Post-Easter Tuesday. Two films to report - Daddy Nostalgie (These Foolish Things in English, which I prefer to the French title) and The Neverending Story, which most people remember for the Limahl title song rather than the film.
First the easy one - I saw The Neverending Story in the late 80s at Birmingham's Midland Arts Centre in an afternoon performance full of children. Not the most convivial atmosphere, but I recollect being swept along by a good story. It stands up well today - what it manages to thankfully avoid are those regulation cutesy kid moments that no film today involving children can be without. Well maybe Billy Eliot, where the yuk factor came in the last reel when B.E. grew up. In fact in Neverending Story the child actors really came up trumps. The most moving scene was when the horse got swallowed up in the swamp. Such a loss would never be shown to children now.

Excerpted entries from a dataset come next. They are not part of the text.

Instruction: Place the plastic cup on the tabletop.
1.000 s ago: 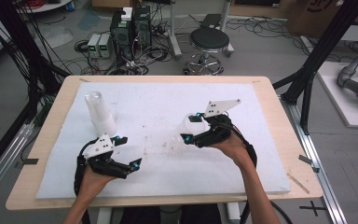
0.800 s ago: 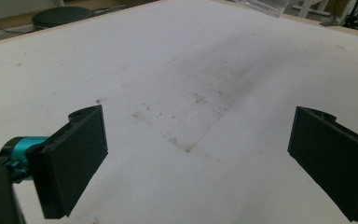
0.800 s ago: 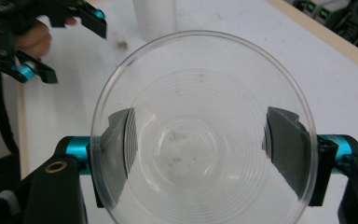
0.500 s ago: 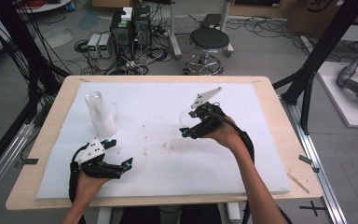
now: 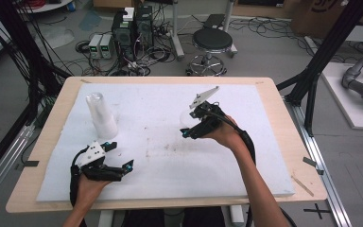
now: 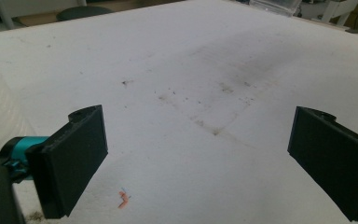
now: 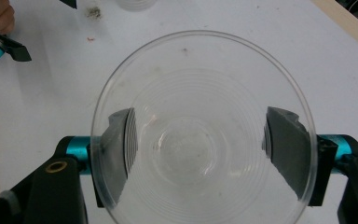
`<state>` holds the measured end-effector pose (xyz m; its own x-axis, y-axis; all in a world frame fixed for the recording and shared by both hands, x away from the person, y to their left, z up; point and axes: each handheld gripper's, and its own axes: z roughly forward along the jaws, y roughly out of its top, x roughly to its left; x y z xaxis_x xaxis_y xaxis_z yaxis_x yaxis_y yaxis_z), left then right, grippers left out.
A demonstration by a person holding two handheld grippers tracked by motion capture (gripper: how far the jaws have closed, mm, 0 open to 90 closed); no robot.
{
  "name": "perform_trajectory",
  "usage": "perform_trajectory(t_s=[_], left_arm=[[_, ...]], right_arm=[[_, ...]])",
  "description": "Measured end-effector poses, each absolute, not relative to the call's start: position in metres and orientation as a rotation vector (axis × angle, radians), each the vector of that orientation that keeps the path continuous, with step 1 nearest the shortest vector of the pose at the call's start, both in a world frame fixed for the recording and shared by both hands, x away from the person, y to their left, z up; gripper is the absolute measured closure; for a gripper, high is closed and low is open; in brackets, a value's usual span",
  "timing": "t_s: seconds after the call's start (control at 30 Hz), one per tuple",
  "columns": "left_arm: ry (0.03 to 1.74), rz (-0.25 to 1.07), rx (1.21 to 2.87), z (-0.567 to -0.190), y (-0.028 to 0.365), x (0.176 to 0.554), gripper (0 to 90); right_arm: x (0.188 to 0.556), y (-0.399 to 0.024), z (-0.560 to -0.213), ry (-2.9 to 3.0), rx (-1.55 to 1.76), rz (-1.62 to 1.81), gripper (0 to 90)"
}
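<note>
Holding a clear plastic cup (image 7: 204, 135) above the white tabletop (image 5: 246, 156), right tongs (image 7: 205, 149) closed on its walls.
Cup looks light, thin, slippery and easily crushed; grip it gently at mid-wall. A cup stack (image 5: 102, 115) stands far-left. Left tongs (image 6: 200, 158) gape wide, empty, low over the tabletop.

On the table (image 5: 274, 142), the stack of cups (image 5: 101, 116) at ten o'clock is the one standing obstacle; from centre toward three and six o'clock the white mat (image 5: 170, 165) lies open for passage.
</note>
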<state>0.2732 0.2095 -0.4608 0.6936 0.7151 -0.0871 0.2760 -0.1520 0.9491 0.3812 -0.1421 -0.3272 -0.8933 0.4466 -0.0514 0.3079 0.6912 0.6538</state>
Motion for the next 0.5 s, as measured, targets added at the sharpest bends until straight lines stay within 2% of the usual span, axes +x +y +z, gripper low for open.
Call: perform_trajectory(t_s=[0.5], left_arm=[[0.809,0.474,1.695,-0.4638,0.2133,0.2731,4.6]], right_arm=[[0.3829,-0.1351,-0.3353,2.695,0.604,0.959,26.3]])
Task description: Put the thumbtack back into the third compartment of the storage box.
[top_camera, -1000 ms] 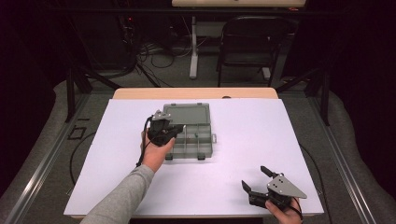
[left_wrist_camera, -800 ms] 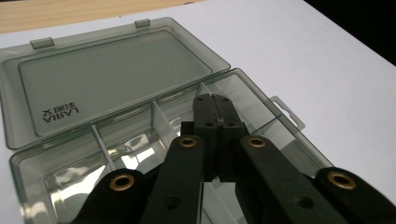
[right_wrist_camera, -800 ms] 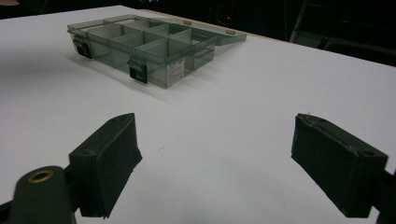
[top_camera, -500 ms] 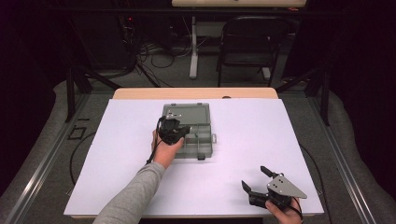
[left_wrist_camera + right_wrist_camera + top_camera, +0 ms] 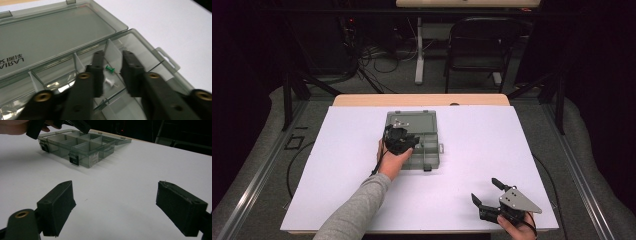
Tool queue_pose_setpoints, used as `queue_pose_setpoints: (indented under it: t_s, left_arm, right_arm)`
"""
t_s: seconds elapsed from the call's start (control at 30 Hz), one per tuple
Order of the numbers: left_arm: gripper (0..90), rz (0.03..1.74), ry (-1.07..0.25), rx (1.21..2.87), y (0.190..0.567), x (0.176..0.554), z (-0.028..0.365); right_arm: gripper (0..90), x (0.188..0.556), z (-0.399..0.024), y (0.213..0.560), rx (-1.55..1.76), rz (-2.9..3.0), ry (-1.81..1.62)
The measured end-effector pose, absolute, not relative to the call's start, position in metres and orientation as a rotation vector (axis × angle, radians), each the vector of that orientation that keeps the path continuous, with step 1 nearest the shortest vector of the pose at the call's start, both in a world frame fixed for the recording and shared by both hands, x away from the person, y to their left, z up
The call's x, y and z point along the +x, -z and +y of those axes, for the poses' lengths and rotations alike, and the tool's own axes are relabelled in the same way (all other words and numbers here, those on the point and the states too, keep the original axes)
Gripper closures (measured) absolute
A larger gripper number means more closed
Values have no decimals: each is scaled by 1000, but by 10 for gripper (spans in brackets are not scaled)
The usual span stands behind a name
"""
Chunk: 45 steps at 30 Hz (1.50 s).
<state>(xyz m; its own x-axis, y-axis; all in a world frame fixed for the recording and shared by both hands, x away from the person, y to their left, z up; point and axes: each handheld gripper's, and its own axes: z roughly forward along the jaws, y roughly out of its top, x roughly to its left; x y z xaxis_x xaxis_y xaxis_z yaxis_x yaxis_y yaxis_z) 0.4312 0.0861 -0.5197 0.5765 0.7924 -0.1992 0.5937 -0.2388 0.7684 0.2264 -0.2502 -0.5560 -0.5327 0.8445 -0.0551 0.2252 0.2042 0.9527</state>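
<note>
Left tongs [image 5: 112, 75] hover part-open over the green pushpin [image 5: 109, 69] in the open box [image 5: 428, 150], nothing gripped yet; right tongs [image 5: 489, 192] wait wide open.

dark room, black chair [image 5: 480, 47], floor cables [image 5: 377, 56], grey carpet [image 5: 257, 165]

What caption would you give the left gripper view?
Left hand-held gripper, jaws slightly apart, poised over green and white pushpins in an open compartment box.

Left tool [image 5: 401, 140] over the open box [image 5: 426, 145] (right tool [image 5: 490, 197] well apart).
</note>
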Motion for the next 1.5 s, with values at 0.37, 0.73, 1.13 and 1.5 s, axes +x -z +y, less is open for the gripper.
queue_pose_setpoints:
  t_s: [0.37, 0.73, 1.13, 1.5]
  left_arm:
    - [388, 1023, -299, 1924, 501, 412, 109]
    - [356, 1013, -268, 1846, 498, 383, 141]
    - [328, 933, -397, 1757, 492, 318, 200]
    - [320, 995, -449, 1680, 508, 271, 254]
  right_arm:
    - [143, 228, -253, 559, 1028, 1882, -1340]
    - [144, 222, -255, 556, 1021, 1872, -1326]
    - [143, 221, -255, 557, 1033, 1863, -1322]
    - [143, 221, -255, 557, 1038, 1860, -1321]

Daddy Nostalgie is a film I saw on its release in Cambridge at the Arts Cinema. It really had a strong affect on me, and for years I was looking for the VHS tape. It was available briefly then disappeared, in the UK at least. So when I saw the DVD at FNAC the other week I snapped it up at full price too!

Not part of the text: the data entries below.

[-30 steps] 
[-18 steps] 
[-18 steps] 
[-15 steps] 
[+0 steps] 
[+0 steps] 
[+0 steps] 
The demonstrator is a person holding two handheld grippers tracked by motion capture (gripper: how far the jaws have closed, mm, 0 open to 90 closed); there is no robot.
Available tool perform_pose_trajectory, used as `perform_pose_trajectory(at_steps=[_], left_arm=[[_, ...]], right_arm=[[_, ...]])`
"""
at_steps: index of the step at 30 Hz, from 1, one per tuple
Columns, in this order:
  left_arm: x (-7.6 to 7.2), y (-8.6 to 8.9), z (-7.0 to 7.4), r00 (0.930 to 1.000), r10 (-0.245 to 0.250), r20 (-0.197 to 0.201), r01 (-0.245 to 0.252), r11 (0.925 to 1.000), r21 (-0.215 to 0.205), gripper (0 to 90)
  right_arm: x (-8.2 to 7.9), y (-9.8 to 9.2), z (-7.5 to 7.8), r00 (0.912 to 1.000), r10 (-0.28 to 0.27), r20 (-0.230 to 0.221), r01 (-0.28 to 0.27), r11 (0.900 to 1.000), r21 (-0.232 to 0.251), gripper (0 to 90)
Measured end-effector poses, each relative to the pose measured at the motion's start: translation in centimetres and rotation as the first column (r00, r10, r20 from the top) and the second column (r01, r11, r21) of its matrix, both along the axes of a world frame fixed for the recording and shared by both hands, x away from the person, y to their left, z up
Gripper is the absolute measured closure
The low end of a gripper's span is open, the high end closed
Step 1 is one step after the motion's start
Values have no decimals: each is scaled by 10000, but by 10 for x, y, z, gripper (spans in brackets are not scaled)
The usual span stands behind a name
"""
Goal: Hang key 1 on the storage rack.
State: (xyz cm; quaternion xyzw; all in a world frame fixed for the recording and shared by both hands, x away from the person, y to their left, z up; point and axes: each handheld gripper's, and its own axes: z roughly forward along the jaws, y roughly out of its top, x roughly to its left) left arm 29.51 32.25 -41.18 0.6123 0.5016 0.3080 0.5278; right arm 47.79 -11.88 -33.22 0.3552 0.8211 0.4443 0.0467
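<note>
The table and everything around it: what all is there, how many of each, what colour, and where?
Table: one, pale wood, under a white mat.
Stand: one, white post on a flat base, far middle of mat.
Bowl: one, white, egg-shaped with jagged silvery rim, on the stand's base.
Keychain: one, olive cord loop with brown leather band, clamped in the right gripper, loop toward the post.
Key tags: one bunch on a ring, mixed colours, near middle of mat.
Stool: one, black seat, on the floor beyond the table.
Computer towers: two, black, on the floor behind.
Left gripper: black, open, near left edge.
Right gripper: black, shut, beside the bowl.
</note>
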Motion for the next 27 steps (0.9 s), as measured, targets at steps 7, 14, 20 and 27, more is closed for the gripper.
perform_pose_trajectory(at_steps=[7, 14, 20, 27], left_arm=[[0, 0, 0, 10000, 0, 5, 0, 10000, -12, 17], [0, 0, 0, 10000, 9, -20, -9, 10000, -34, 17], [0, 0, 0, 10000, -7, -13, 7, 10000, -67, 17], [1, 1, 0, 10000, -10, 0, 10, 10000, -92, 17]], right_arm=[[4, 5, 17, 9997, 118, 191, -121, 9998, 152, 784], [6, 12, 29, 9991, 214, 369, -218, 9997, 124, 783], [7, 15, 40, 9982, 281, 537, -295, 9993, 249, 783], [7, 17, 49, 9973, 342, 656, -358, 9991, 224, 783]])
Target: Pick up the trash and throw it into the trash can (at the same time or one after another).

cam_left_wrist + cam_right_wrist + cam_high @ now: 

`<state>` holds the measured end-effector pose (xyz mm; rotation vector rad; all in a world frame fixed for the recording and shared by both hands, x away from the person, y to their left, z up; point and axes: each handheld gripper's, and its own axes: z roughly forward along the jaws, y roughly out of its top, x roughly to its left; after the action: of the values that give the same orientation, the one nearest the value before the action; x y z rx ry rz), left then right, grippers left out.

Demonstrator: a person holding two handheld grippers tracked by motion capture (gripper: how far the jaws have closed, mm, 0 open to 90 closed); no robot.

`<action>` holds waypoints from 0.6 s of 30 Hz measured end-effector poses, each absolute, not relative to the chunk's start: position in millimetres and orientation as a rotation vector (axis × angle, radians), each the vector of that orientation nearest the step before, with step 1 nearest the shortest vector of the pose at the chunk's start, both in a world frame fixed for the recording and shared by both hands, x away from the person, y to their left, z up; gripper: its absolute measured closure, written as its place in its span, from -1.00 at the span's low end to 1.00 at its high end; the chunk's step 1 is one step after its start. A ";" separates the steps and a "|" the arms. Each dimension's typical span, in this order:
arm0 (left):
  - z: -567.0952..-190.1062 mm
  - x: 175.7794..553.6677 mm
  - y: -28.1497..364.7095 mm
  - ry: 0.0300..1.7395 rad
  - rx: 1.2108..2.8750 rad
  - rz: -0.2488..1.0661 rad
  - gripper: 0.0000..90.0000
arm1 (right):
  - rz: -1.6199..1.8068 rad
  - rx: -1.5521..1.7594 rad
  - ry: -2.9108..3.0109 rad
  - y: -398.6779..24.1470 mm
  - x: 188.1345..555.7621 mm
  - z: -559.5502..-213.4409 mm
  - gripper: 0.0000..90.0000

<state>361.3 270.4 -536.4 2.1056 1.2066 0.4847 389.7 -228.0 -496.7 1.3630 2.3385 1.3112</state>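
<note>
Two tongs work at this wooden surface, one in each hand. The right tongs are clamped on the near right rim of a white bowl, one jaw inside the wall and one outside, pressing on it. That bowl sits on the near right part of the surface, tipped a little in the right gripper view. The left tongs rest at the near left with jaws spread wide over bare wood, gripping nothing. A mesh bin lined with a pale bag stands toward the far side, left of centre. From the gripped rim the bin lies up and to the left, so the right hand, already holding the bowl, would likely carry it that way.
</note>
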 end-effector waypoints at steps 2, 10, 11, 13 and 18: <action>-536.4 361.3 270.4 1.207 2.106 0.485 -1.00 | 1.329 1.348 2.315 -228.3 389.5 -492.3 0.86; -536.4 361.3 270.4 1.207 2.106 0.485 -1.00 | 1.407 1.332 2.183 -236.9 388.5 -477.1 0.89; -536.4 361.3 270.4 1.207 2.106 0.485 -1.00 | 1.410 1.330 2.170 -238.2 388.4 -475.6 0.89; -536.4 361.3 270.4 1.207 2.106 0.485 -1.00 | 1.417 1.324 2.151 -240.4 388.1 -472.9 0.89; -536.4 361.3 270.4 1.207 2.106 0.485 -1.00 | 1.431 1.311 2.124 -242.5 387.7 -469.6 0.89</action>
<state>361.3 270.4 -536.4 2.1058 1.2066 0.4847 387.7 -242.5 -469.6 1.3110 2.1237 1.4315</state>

In a sense what is more important than the story to me is the fact that it had two of the greatest British exile actors of the late 20th - Dirk Bogarde and Jane Birkin. Well perhaps Birkin is not such a great actor, but she is unsurpassed as an institution. The chemistry between the two is very strong on screen. There is a palpable sense of the damage the father has done on the daughter, emotionally. Part of the power of the film is the realisation of this by Daddy, and how the years of selfish hedonism has inevitably left a hollow feeling near the end of his life. It's in the acting that this comes. There is a wonderful piece of Bogarde acting in the scene about halfway on the terrace with the daughter. He ends a longish speech (including the line about his horror at the possibility of ending up in retirement on the South Coast with gardens full of gnomes hating anything foreign - this had such an affect on me at the time that I am writing from a foreign country, never intending to return to the sceptic isle) with the words, delivered with a smile, "I was spoilt rotten - and I loved every minute of it." Then as he sits back, a shadow is cast across his face, and you realise that this isn't the case at all. Or if it was, it was all for nothing.
Birkin makes a powerful performance too. The lonely wanderings on the beach where she seems very girl like. The switching from French to English, which by the way annoyed an american commentator on IMDb - she said she found it annoying and unnecessary. Well, that's how we talk missy. It's not for effect...
A re-occurring image is that of birds wheeling around in the sky. To me this indicates a spirit trying to escape but not being able to - just circling, maybe just contemplating the past and not moving on.
Re-viewing the film I appreciate Odette Laure's performance. She seems to embody this french woman of a certain age, the style, the way she holds and lights her cigarettes, the bedclothes, watching the pope on the typically french inappropriately placed TV. And the frost with Daddy and strange bond with the daughter all work very well. Her's is the underrated performance, but vital to put the other two in context.
The film's opening is one of my favourite first reels - the view of Paris apartments as dawn rises filmed in stop-motion is very haunting. The end is wonderful and memorable as well - Birkin walking lost through the grey city of Paris in the rain. That image stuck with me the strongest from the original viewing.